If You Can Do It, an Agent Can Do It

Developers keep waiting for an MCP - the official integration that lets an agent use some tool. Most of the time you don't need it. If you can do the thing yourself on a computer, the agent can already do it as you. You just ask for the result.

24 Jun 20263 min read

Developers keep waiting for an MCP.

If you haven't met the term: an MCP is an official little adapter that lets an AI agent plug into some specific tool or service - a sanctioned doorway. There's a real protocol behind it, and for some jobs it genuinely helps. So a lot of developers see a thing they want their agent to do, find there's no MCP for it yet, and wait. Or wish one existed. They treat the missing integration as a locked door.

Here's what most of them are missing. The door isn't locked. If you can do the thing yourself - log in, click through, read the page, copy the number, fill the form, pull the file - then an agent can do it too, as you, with the same access you already have. You don't ask "is there an integration for this?" You ask for the result. The MCP is a nice white-tablecloth invitation to a room you can already walk into.

If you can do it yourself on a computer, the agent can already do it - as you. You just ask for the result.

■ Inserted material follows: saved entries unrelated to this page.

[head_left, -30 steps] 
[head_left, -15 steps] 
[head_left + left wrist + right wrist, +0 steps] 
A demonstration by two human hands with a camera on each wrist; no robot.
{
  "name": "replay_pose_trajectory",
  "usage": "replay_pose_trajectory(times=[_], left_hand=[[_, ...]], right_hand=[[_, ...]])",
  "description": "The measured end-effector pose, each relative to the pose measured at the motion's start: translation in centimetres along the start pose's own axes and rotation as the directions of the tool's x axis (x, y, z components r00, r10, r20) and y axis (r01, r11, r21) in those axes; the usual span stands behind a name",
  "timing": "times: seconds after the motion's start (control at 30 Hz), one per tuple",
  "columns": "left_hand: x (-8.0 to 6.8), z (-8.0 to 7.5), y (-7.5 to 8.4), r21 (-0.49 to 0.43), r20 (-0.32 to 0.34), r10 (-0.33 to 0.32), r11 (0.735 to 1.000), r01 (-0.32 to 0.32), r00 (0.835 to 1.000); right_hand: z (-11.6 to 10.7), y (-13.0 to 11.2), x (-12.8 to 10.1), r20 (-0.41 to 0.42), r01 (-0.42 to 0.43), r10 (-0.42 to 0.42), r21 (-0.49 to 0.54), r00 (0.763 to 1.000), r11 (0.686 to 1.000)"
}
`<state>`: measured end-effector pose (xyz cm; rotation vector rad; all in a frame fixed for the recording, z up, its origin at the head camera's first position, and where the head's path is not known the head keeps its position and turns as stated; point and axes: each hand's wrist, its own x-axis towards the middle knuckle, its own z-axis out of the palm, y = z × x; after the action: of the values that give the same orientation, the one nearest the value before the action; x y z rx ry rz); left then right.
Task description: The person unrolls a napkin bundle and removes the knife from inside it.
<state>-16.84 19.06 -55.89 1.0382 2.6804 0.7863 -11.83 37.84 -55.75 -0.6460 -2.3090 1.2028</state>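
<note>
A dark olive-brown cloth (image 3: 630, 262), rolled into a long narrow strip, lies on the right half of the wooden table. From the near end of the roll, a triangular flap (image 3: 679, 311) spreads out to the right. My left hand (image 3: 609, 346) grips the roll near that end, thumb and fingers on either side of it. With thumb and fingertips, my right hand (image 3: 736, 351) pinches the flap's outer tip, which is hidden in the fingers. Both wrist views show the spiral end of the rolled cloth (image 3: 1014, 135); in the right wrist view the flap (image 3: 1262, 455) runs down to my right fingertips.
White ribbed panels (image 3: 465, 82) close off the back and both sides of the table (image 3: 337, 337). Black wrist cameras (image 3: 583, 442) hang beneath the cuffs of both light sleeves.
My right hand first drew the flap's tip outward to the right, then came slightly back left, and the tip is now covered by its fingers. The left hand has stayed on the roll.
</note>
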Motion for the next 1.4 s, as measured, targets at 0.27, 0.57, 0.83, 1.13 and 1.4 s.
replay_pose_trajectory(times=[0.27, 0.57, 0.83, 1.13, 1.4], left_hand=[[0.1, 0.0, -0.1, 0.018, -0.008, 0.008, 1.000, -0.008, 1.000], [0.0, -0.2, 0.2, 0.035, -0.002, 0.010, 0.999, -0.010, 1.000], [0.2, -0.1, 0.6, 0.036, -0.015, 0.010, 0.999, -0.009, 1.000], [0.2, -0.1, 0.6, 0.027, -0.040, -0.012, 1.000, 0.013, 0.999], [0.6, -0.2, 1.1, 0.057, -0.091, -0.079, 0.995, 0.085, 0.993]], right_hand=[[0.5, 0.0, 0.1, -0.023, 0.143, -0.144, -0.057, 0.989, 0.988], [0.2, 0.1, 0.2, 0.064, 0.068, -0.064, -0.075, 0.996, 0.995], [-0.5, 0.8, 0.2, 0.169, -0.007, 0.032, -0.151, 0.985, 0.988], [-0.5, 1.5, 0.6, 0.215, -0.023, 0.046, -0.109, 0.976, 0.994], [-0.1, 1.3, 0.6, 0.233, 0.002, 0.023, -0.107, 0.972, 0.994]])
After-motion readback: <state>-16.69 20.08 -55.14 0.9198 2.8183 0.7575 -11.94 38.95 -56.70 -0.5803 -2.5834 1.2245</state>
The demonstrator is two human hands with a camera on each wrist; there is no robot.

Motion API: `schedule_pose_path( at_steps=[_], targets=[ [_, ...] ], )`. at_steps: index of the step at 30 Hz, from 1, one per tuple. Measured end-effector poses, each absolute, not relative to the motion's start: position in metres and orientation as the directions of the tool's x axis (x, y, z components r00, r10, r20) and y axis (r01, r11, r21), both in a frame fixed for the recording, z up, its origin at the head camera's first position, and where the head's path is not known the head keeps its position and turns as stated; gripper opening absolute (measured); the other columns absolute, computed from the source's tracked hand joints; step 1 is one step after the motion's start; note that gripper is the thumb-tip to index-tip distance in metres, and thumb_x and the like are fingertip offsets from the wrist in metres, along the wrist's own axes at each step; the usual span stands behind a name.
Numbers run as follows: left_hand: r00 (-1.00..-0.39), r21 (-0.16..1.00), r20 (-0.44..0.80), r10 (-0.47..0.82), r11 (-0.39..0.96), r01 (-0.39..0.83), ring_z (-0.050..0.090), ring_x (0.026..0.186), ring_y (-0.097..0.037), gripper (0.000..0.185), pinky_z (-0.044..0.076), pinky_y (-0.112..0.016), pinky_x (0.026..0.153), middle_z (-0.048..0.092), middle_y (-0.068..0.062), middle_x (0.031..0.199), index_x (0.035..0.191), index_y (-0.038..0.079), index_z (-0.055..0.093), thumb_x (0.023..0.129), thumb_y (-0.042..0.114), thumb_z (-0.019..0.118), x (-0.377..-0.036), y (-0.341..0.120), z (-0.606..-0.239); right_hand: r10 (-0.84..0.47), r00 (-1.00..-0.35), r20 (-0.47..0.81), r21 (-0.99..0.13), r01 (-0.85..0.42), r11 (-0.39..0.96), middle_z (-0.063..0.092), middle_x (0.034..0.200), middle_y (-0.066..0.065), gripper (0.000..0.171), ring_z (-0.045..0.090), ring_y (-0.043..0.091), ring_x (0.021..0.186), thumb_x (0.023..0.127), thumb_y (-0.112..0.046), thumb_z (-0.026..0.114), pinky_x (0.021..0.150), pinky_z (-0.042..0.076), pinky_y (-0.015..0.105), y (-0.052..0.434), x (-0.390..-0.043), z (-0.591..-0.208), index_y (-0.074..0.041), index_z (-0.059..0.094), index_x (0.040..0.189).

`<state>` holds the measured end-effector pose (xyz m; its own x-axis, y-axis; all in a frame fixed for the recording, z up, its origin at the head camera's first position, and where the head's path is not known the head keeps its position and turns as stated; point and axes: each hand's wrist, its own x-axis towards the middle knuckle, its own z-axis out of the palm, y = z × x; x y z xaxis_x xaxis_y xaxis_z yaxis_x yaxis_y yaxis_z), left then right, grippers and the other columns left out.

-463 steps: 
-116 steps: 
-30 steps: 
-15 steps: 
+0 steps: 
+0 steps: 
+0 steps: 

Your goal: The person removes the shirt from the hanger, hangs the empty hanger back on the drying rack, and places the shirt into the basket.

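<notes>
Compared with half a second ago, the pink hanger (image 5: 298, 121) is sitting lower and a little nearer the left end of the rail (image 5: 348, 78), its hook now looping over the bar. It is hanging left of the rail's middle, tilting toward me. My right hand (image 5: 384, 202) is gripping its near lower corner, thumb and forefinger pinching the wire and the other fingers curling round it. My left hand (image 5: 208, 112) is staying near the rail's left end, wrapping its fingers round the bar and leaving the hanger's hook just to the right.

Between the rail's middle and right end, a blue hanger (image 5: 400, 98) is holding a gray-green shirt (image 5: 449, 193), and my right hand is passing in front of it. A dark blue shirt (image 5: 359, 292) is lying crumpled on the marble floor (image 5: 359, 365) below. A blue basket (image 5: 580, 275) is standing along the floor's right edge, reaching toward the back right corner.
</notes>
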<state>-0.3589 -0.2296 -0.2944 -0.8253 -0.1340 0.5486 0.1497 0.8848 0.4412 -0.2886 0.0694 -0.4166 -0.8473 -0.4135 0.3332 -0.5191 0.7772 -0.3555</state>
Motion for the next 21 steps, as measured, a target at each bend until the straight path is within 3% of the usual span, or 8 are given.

I want to be precise, because this is the part people skip. Anything. If you can do it on a computer as yourself, you can hand it off. Anything you do with a mouse, a keyboard, a login, and some patience is automatable now - not someday, now. Most of the genuinely useful things I've automated this year had no integration, no API, no MCP. They had me, describing the result I wanted, and an agent doing what I would have done.

And it's worse for everyone who isn't a developer. They don't have the wrong mental model - they have no model. The idea that the boring computer task they do every week could just be done for them hasn't landed at all. Hand them a perfect integration and they still wouldn't reach for it, because they don't know there's anything to reach for.

This is the misunderstanding I keep running into, and it isn't small. Devs wait for permission that already exists. Non-devs don't know the door is there. In between sits an enormous amount of work - real work, the dull kind and the important kind - that could be handed off today and mostly isn't.

What gets to me is how this ends. Eventually it'll be obvious. Everyone will hand off the dull computer work without thinking about it, the way we look something up without thinking about it now. And when that happens, nobody will remember this moment - the years when the thing was already possible and almost no one used it. We're living in a blank the rear-view mirror won't even show, the same one I keep coming back to with the early internet. So I'll say it now, while it still sounds strange: if you can do it, an agent can do it. Stop waiting for the door to be built. Walk through the one that's open.